Inilah paradoks Indonesia: negara yang ingin warganya “bermoral tinggi” tapi menolak membicarakan seks secara sehat. Alih-alih mengakui bahwa hasrat seksual adalah hal manusiawi, kita memilih untuk menguburnya dalam hipokrisi. Pejabat yang pidato tentang agama di siang hari, malamnya mungkin sedang asyik google “artis X video panas”. Masyarakat yang mengutuk LGBT di Twitter, diam-diam menghabiskan 30% waktunya di internet untuk konten homoerotis (data Digital Wellness Report, 2023).
Tapi jangan salah — fenomena “bokep pemersatu bangsa” bukanlah akhir dari peradaban. Ini adalah gejala dari sistem yang gagal memenuhi kebutuhan dasar warganya: rasa aman, keadilan, dan pengakuan. Ketika pemuda melihat koruptor bebas berkeliaran sementara pengedar narkoba kelas kecil dihukum mati, mereka belajar bahwa hukum hanyalah lelucon.
Ketika mereka menyaksikan pejabat agama terlibat skandal seks, mereka menyimpulkan bahwa moralitas hanyalah topeng. Di tengah vacuum kepemimpinan ini, “bokep” menjadi simbol egaliter: tidak peduli kaya-miskin, semua bisa menikmati konten yang sama.
Apa solusinya? Mengutip filsuf Slavoj Žižek, “Kita harus berani melihat kebenaran dalam lelucon”. Daripada mengutuk generasi muda sebagai “moralis bobrok”, lebih baik kita bertanya: mengapa Pancasila tidak lagi memikat? Mengapa bahasa Indonesia kalah menarik dibanding clickbait pornografi?
Jawabannya ada pada ketidakmampuan elite mengubah nilai-nilai luhur menjadi aksi nyata. Semboyan “Bhinneka Tunggal Ika” tak akan berarti jika minoritas masih dikucilkan. Gotong royong hanya jadi mitos jika 1% populasi menguasai 50% kekayaan nasional.

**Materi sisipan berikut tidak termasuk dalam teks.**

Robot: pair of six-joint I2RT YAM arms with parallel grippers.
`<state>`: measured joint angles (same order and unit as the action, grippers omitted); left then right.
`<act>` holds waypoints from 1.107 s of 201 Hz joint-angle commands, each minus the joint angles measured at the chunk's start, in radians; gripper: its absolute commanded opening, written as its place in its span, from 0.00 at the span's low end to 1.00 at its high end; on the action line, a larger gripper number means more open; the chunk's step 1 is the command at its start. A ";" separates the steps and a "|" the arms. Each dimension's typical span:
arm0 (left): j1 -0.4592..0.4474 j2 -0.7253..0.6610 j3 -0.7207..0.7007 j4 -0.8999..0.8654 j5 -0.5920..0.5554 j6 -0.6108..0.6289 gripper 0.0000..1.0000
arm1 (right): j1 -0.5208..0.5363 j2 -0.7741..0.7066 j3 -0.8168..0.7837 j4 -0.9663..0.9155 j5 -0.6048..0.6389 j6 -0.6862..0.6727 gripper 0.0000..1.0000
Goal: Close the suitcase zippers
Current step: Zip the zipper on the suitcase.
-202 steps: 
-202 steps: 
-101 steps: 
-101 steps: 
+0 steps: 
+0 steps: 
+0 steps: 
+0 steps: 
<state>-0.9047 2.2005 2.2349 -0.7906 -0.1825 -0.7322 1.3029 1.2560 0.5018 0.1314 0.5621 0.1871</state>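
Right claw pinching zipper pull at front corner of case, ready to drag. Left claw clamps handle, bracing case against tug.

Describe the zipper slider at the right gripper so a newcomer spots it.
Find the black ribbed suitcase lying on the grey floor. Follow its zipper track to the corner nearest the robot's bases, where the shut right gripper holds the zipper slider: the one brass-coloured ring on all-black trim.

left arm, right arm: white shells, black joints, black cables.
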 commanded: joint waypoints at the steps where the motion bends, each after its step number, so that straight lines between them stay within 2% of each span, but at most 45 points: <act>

Mungkin suatu hari nanti, ketika Indonesia benar-benar adil dan makmur, frasa “pemersatu bangsa” akan kembali ke makna aslinya. Tapi untuk sekarang, mari nikmati ironi ini: di negara yang konon religius ini, “link bokep” lebih efektif menyatukan anak bangsa daripada upacara bendera.